Corneal transparency is maintained by a monolayer of corneal endothelial cells. Defects in corneal endothelial cells (CEnCs) can be rectified surgically through transplantation. Fuchs' endothelial corneal dystrophy (FECD) is the foremost cause of endothelial dysfunction and the leading indication for transplantation. Increased sensitivity of CEnCs to oxidative stress is thought to contribute to the pathogenesis of FECD through increased apoptosis. In part, this is thought to be due to loss of NRF2 expression: a global regulator of oxidative stress. We demonstrate that expression of the redox sensor, peroxiredoxin 1 (PRDX1) is selectively lost from CEnCs in FECD patient samples. We reveal that expression of PRDX1 is necessary to control the response of CEnCs to agents that cause lipid peroxidation. Iron-dependent lipid peroxidation drives non-apoptotic cell death termed ferroptosis. We establish that the inhibitor of ferroptosis, ferrostatin-1 rescues lipid peroxidation and cell death in CEnCs. Furthermore, we provide evidence that the transcription factor NRF2 similarly regulates lipid peroxidation in CEnCs.

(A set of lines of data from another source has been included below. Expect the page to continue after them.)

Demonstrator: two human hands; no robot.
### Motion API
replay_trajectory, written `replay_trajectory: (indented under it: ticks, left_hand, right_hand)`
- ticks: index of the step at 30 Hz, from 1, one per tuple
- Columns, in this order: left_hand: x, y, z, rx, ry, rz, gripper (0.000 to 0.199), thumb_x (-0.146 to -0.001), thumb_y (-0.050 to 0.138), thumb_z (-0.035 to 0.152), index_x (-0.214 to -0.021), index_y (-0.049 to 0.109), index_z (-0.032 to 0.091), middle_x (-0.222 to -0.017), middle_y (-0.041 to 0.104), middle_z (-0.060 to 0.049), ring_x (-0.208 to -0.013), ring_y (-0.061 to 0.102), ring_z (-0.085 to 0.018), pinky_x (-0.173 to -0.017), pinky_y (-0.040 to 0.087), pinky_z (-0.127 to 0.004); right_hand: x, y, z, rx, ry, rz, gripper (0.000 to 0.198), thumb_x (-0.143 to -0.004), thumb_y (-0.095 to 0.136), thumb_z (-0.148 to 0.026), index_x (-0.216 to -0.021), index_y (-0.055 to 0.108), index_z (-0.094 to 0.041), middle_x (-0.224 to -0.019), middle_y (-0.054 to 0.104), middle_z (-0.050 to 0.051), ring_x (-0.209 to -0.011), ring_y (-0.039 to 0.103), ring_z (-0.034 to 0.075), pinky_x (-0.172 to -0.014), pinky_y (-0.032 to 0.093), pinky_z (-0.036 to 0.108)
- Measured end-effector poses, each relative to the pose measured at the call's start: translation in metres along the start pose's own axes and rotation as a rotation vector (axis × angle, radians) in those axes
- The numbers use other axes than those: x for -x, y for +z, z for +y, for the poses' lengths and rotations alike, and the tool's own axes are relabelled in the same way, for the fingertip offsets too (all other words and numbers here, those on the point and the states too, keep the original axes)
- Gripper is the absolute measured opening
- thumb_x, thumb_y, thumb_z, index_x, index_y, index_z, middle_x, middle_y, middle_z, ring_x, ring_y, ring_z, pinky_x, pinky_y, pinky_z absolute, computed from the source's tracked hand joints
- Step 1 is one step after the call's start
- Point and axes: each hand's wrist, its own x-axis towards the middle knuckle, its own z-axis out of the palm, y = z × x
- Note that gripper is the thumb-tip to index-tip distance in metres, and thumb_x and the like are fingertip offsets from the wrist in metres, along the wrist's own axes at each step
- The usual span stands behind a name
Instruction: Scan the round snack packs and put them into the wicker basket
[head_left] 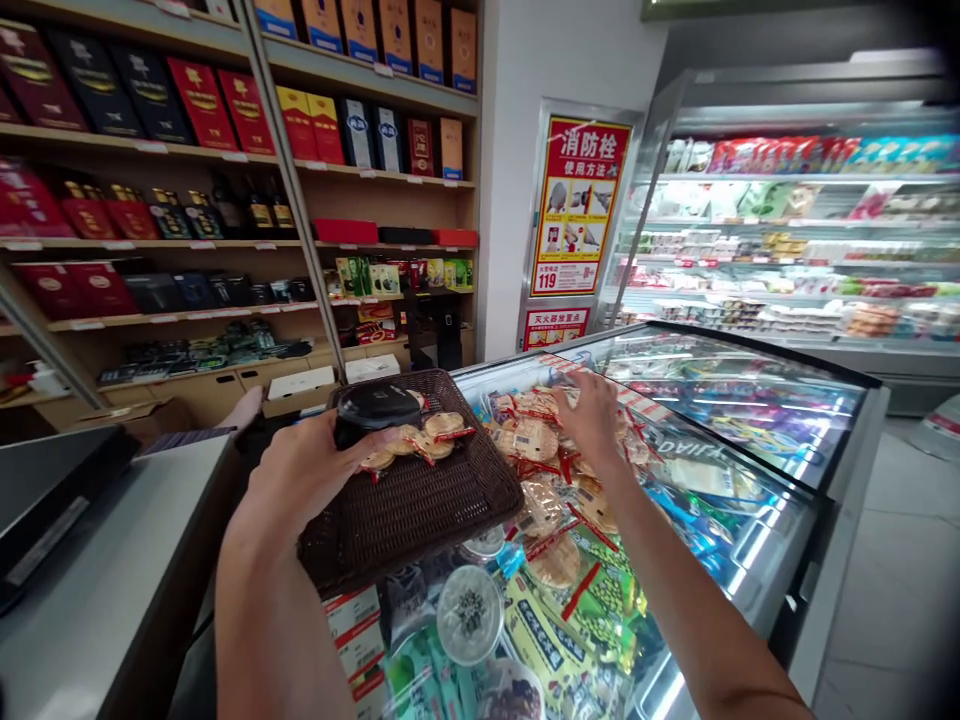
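Across a glass-lidded freezer (855, 450) lie heaped, wrapped round crackers (534, 438); the right hand (594, 418) curls over them, its grip unclear. Alongside, the left hand (304, 470) grasps a black rounded object (381, 406) at a brown wicker basket (405, 512). Stocked shelves (375, 75) stand behind.

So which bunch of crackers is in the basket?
The small bunch beside the black thing; the big heap lies outside the basket, by the right hand.

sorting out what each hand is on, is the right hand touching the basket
Apart: the head view shows the right hand at the wrapped packs, with packs visible between it and the basket.
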Motion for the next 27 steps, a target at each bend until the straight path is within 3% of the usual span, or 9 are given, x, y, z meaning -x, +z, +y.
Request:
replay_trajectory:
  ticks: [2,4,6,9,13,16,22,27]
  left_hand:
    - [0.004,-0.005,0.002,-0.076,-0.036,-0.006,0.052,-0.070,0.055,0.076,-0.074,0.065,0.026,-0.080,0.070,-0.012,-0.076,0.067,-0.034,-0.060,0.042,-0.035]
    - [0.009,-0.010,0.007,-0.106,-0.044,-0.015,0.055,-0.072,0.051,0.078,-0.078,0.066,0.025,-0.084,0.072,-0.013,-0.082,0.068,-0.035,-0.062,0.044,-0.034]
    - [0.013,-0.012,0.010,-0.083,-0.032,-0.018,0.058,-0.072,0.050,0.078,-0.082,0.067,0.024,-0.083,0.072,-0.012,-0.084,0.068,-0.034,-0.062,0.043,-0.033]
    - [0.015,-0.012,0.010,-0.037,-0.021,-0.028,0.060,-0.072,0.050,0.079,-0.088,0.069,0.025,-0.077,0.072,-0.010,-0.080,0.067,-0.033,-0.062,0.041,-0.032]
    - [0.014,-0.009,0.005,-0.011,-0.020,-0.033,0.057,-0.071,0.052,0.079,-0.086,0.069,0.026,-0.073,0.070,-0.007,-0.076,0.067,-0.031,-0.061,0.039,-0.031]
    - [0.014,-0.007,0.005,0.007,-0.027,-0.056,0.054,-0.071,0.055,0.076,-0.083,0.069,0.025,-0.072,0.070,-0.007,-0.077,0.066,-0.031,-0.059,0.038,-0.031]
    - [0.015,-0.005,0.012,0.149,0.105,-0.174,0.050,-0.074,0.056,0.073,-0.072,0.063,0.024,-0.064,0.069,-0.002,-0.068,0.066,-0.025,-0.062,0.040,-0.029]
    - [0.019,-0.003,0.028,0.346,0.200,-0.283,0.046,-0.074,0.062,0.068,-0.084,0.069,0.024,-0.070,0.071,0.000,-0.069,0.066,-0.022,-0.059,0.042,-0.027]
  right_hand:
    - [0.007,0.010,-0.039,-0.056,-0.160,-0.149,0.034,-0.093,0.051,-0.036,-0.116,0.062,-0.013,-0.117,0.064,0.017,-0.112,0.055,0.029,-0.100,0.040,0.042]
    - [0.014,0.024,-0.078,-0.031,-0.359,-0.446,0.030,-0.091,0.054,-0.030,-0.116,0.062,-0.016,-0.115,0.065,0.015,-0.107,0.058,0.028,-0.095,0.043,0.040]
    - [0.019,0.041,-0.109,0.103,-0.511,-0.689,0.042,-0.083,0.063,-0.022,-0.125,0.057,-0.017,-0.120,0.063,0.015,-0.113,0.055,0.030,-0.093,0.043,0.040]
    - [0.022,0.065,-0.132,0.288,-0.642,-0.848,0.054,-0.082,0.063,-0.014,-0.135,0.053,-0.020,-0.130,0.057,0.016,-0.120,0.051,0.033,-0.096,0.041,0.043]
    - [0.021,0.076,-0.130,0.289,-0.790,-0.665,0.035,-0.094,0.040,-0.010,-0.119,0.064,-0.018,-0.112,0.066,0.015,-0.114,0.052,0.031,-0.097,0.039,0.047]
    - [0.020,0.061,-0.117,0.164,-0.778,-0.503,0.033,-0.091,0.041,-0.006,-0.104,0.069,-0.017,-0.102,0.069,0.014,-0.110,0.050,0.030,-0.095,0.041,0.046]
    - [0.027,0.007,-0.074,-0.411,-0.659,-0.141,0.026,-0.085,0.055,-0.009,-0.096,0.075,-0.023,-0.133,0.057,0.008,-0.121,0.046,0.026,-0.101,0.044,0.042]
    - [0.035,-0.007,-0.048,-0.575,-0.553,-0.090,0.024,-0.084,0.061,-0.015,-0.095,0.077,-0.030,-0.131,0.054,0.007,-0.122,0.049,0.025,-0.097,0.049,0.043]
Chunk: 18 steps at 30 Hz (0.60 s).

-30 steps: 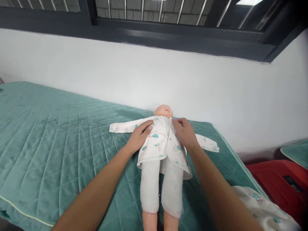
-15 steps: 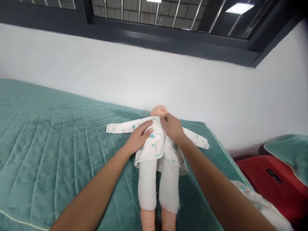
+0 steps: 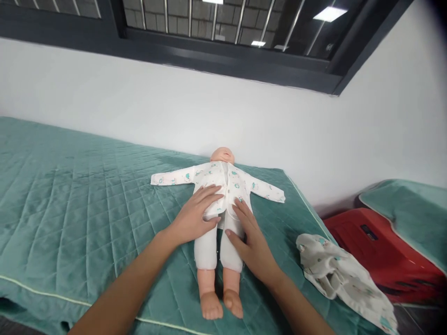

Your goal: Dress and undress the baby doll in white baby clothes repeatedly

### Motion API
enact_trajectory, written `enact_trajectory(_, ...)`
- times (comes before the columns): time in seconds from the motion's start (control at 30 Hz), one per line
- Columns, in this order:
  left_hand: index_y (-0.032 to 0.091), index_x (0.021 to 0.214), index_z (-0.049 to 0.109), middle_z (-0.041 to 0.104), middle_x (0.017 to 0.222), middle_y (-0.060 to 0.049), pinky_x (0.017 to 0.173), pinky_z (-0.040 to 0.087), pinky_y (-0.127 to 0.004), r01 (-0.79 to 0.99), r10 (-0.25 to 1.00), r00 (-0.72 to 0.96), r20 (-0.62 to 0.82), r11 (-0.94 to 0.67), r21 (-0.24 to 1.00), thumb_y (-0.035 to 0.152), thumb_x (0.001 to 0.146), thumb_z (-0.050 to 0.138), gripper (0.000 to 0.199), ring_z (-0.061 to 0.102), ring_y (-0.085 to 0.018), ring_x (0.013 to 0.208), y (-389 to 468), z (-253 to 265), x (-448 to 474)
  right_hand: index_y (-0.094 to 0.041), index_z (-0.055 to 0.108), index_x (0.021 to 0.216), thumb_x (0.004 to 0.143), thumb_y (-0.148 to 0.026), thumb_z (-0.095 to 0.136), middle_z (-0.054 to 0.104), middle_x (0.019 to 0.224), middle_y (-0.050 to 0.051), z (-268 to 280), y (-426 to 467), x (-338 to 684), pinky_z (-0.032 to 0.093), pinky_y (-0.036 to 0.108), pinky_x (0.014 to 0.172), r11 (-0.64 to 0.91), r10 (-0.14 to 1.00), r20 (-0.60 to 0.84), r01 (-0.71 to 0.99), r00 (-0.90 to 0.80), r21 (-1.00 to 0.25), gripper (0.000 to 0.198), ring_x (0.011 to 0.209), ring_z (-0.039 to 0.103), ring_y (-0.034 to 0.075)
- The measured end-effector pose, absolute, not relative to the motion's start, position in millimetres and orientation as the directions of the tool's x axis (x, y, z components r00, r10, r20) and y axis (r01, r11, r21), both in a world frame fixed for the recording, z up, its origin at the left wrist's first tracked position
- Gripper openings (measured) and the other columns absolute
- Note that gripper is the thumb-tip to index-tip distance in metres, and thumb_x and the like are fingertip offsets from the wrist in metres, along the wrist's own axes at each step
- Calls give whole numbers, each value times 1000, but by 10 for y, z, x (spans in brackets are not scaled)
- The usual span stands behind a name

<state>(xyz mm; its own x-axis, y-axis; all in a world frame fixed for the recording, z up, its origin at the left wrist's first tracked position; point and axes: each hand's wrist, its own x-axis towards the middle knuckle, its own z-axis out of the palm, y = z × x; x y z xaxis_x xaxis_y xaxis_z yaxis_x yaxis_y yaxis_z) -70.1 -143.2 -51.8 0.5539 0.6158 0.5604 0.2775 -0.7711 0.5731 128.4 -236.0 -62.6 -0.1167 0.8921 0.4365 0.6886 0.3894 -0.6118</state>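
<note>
A baby doll (image 3: 208,281) lies on its back on a green quilted bed cover, its head toward the wall. It wears a white printed baby jacket (image 3: 239,179) with long sleeves spread out to both sides, over white padded legs. The jacket's front edges meet near the middle, with a gap at the neck and lower hem. My left hand (image 3: 197,214) lies on the lower jacket on the left, fingers spread. Over the other lower side and the thigh is my right hand (image 3: 250,244), its fingers apart. Neither hand grips anything.
A crumpled white printed garment (image 3: 335,265) lies at the right edge of the green bed cover (image 3: 87,204). Beyond it stands a red case (image 3: 377,251) partly under green cloth (image 3: 412,211). A white wall (image 3: 157,107) and a dark window frame (image 3: 209,60) rise behind.
Both hands have moved down from the upper jacket to its lower part. My right hand has let go near the collar and opened. The camera view has shifted, showing the doll's feet.
</note>
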Motion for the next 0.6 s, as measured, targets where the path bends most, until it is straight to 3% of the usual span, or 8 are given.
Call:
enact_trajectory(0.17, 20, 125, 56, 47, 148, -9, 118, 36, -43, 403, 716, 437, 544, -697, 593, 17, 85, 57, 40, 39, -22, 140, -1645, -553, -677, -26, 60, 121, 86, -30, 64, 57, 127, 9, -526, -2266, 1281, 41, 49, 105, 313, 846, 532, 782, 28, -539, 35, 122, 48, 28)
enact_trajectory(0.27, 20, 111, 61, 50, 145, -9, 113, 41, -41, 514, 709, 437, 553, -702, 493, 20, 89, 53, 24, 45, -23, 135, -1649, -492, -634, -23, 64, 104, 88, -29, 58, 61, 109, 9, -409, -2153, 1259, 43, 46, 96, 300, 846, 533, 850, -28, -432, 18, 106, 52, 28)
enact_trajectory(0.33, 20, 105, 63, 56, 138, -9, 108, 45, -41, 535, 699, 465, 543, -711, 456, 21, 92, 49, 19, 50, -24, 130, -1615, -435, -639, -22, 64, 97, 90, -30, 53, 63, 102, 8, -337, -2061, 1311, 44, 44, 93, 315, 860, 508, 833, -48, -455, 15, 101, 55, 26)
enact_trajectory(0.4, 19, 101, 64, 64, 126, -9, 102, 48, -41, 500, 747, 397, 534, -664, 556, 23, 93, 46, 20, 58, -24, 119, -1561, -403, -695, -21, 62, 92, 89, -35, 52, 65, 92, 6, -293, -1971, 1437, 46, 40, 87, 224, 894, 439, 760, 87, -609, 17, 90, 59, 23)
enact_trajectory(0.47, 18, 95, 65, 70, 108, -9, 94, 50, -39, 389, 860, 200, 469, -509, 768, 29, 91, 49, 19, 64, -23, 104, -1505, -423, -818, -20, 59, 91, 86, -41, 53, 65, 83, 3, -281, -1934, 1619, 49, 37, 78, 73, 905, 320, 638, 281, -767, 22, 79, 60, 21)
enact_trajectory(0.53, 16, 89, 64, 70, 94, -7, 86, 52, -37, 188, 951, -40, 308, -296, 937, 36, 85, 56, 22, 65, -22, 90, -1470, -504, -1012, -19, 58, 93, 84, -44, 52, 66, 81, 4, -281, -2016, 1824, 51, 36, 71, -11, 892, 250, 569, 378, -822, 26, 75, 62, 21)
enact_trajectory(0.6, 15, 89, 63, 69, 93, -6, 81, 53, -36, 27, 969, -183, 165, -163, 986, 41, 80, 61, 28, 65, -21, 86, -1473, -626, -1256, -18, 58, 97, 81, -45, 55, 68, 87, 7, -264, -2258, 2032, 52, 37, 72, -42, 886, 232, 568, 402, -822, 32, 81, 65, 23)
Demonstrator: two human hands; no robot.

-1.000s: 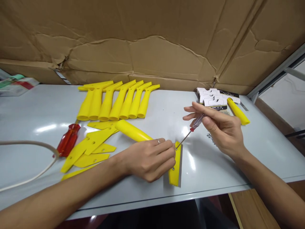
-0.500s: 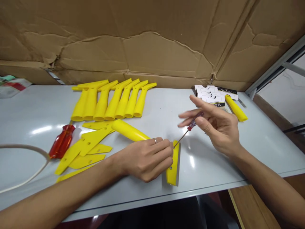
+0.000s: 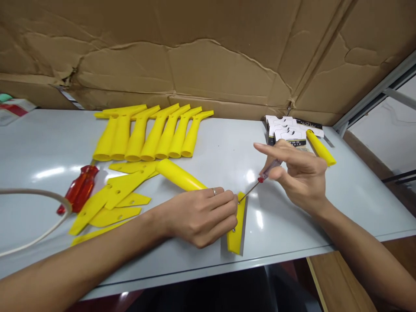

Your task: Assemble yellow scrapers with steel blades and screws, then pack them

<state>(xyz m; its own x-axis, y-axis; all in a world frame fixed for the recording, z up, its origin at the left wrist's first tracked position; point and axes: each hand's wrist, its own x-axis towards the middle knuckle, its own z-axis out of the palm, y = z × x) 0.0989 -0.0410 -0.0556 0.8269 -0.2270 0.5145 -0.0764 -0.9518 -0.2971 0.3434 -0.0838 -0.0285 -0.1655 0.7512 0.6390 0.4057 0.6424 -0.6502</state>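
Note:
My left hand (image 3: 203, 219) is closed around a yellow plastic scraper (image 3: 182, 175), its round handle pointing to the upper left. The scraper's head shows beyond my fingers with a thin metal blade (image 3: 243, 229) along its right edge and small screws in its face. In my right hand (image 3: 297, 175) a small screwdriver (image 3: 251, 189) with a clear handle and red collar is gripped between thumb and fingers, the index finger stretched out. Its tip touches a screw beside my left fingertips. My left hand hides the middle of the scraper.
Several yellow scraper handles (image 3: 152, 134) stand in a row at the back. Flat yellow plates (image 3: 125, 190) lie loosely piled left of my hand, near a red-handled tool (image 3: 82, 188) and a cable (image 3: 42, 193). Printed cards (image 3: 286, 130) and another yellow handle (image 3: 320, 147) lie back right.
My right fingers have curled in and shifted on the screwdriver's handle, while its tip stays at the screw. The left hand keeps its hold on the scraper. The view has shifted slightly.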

Keywords: Corneal endothelial cells; Ferroptosis; Fuchs' endothelial corneal dystrophy; Lipid peroxidation; PRDX1.

Graphical abstract

Fig. 1

PRDX expression in Fuchs’ endothelial corneal dystrophy (FECD), and normal CEnCs.Western blot analysis of PRDX expression from FECD patient CEnCs; isolated during endothelial keratoplasty surgery, compared to age matched controls. Three independent experiments are presented for comparison (A,B & C). PRDX protein levels are shown relative to GAPDH, (A&B) or, expression levels of the indicated proteins are shown relative to control CEnC (C). (D) Western blot of PRDX1-6 expression in donor derived cultures of human CEnCs (N=3) or B4G12-CEnCs treated with 100mm CH for 4 hours.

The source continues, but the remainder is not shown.